What is being asked
Reproduction without pictures: print every entry precisely as written.

Saved data entries

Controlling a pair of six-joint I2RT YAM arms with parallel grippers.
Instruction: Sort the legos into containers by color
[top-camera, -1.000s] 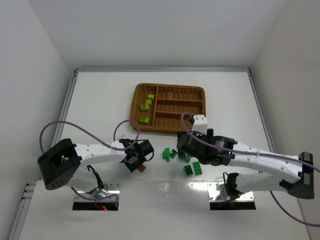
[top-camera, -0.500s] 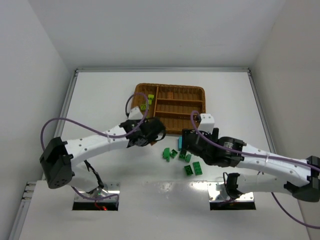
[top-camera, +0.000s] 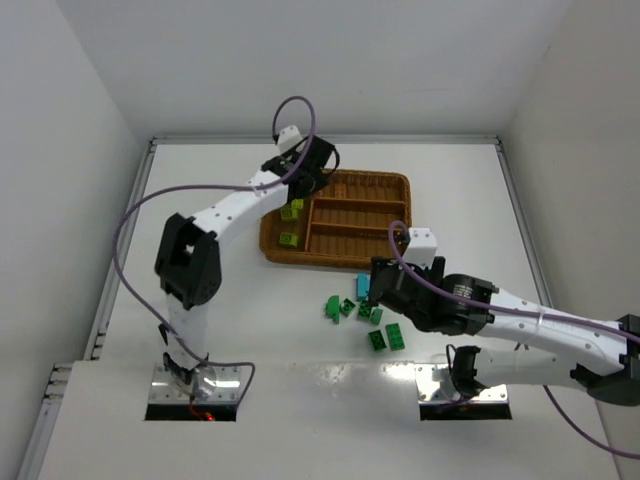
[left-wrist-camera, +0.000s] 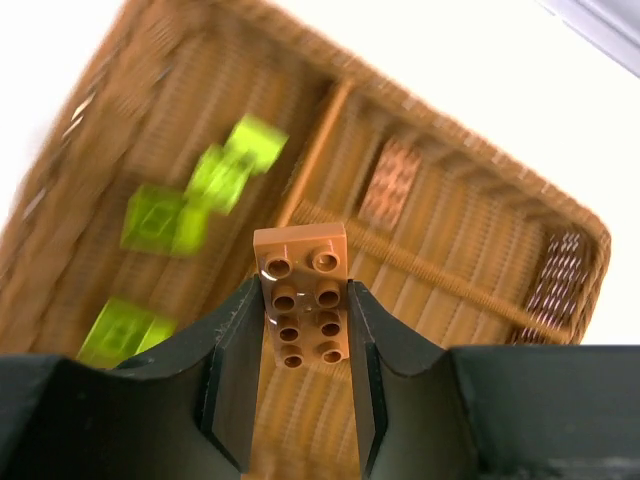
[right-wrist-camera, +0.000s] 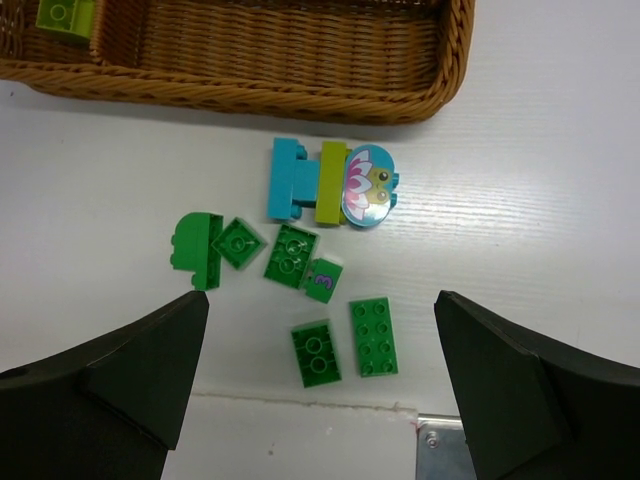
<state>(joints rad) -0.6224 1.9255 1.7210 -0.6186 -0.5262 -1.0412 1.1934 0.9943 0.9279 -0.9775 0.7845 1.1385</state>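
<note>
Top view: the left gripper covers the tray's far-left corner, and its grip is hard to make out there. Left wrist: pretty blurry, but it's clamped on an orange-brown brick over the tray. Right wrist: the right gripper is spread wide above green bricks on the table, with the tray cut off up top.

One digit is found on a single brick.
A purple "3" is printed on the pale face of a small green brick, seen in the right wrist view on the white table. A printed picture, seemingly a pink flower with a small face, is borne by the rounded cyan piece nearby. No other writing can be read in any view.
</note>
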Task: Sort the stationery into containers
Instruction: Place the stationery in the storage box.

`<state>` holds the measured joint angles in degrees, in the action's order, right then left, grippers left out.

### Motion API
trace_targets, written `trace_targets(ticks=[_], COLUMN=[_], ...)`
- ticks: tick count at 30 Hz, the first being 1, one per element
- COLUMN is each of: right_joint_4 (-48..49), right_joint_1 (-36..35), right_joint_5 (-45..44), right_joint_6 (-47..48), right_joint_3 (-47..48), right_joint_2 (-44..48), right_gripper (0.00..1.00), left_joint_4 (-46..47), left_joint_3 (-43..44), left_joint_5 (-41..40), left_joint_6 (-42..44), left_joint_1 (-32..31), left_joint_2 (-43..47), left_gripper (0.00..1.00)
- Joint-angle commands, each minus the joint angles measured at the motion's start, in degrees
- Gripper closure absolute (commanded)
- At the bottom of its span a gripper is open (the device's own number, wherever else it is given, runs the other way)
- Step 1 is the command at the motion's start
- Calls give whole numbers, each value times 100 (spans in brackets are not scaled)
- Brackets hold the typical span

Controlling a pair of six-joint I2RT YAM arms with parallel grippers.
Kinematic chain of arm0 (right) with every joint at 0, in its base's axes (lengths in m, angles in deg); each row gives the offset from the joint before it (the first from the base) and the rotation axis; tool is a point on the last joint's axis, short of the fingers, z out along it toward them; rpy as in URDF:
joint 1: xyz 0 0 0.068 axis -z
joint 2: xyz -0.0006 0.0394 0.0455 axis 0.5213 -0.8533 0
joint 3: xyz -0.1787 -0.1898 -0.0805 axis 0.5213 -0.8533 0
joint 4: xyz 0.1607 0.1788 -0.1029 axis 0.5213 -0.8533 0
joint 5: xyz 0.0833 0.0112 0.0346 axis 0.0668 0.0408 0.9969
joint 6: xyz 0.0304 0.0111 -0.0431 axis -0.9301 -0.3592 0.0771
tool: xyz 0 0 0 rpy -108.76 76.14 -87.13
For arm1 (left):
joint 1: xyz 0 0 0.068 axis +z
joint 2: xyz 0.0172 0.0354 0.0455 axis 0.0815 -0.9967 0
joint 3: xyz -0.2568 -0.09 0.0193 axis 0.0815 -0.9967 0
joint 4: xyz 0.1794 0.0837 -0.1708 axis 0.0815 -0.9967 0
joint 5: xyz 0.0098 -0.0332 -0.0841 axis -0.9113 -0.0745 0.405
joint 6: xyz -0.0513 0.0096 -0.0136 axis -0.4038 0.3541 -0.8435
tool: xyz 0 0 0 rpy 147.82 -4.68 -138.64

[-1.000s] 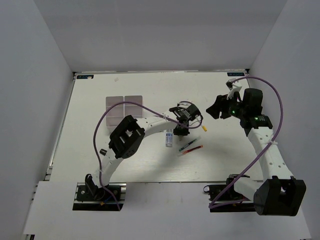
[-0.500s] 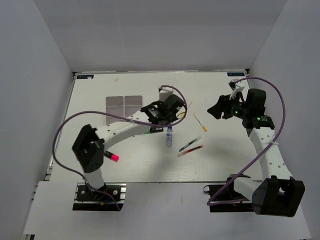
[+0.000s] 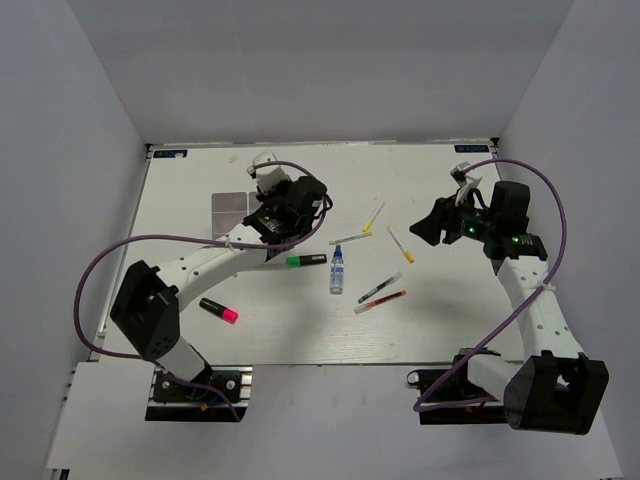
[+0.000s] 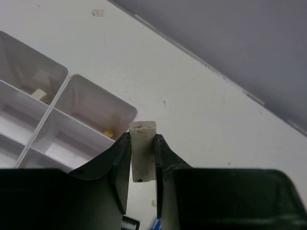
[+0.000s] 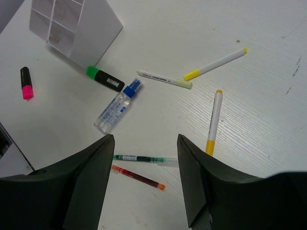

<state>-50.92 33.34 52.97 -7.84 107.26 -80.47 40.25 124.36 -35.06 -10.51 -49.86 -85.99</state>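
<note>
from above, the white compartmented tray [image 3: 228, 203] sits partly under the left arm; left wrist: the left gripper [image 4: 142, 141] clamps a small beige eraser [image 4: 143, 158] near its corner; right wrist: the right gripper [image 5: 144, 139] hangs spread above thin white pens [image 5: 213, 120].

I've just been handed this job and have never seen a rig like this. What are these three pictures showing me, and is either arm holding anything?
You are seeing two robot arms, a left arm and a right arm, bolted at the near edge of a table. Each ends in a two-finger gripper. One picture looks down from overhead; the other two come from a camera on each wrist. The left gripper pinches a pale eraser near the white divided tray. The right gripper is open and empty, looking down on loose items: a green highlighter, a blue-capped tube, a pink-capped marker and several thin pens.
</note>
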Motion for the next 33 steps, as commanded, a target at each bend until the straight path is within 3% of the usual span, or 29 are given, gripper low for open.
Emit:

Task result
Controlling a pair of six-joint I2RT YAM arms with parallel grippers.
Instruction: Sort the legos into containers by color
[top-camera, -1.000s] 
[top-camera, -0.500s] 
[top-camera, +0.000s] 
[left-wrist-camera, +0.000s] 
[right-wrist-camera, +0.000s] 
<state>(joints rad) -0.6224 1.9255 1.7210 -0.6186 -0.5262 -1.0412 1.1934 0.9943 0.9279 -0.9775 0.7845 1.1385</state>
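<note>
Top view: the left gripper covers the tray's far-left corner, and its grip is hard to make out there. Left wrist: pretty blurry, but it's clamped on an orange-brown brick over the tray. Right wrist: the right gripper is spread wide above green bricks on the table, with the tray cut off up top.

One digit is found on a single brick.
A purple "3" is printed on the pale face of a small green brick, seen in the right wrist view on the white table. A printed picture, seemingly a pink flower with a small face, is borne by the rounded cyan piece nearby. No other writing can be read in any view.
</note>
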Task: Sort the stationery into containers
Instruction: Place the stationery in the storage box.

`<state>` holds the measured joint angles in degrees, in the action's order, right then left, grippers left out.

### Motion API
trace_targets, written `trace_targets(ticks=[_], COLUMN=[_], ...)`
- ticks: tick count at 30 Hz, the first being 1, one per element
- COLUMN is each of: right_joint_4 (-48..49), right_joint_1 (-36..35), right_joint_5 (-45..44), right_joint_6 (-47..48), right_joint_3 (-47..48), right_joint_2 (-44..48), right_gripper (0.00..1.00), left_joint_4 (-46..47), left_joint_3 (-43..44), left_joint_5 (-41..40), left_joint_6 (-42..44), left_joint_1 (-32..31), left_joint_2 (-43..47), left_gripper (0.00..1.00)
- Joint-angle commands, each minus the joint angles measured at the motion's start, in degrees
- Gripper closure absolute (commanded)
- At the bottom of its span a gripper is open (the device's own number, wherever else it is given, runs the other way)
- Step 1 is the command at the motion's start
- Calls give whole numbers, each value times 100 (spans in brackets are not scaled)
- Brackets hold the typical span

Controlling a pair of six-joint I2RT YAM arms with parallel grippers.
Kinematic chain of arm0 (right) with every joint at 0, in its base's axes (lengths in m, angles in deg); each row gives the offset from the joint before it (the first from the base) and the rotation axis; tool is a point on the last joint's axis, short of the fingers, z out along it toward them; rpy as in URDF:
joint 1: xyz 0 0 0.068 axis -z
joint 2: xyz -0.0006 0.0394 0.0455 axis 0.5213 -0.8533 0
joint 3: xyz -0.1787 -0.1898 -0.0805 axis 0.5213 -0.8533 0
joint 4: xyz 0.1607 0.1788 -0.1029 axis 0.5213 -0.8533 0
joint 5: xyz 0.0833 0.0112 0.0346 axis 0.0668 0.0408 0.9969
joint 6: xyz 0.0304 0.0111 -0.0431 axis -0.9301 -0.3592 0.0771
tool: xyz 0 0 0 rpy -108.76 76.14 -87.13
For arm1 (left):
joint 1: xyz 0 0 0.068 axis +z
joint 2: xyz 0.0172 0.0354 0.0455 axis 0.0815 -0.9967 0
joint 3: xyz -0.2568 -0.09 0.0193 axis 0.0815 -0.9967 0
joint 4: xyz 0.1794 0.0837 -0.1708 axis 0.0815 -0.9967 0
joint 5: xyz 0.0098 -0.0332 -0.0841 axis -0.9113 -0.0745 0.405
joint 6: xyz -0.0513 0.0096 -0.0136 axis -0.4038 0.3541 -0.8435
tool: xyz 0 0 0 rpy 147.82 -4.68 -138.64

[-1.000s] 
[-0.500s] 
[+0.000s] 
[+0.000s] 
[+0.000s] 

<state>-50.92 33.34 52.97 -7.84 107.26 -80.47 40.25 124.36 -35.06 -10.51 -49.86 -85.99</state>
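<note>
from above, the white compartmented tray [image 3: 228, 203] sits partly under the left arm; left wrist: the left gripper [image 4: 142, 141] clamps a small beige eraser [image 4: 143, 158] near its corner; right wrist: the right gripper [image 5: 144, 139] hangs spread above thin white pens [image 5: 213, 120].

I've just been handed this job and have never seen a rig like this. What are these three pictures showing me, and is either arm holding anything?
You are seeing two robot arms, a left arm and a right arm, bolted at the near edge of a table. Each ends in a two-finger gripper. One picture looks down from overhead; the other two come from a camera on each wrist. The left gripper pinches a pale eraser near the white divided tray. The right gripper is open and empty, looking down on loose items: a green highlighter, a blue-capped tube, a pink-capped marker and several thin pens.
</note>
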Motion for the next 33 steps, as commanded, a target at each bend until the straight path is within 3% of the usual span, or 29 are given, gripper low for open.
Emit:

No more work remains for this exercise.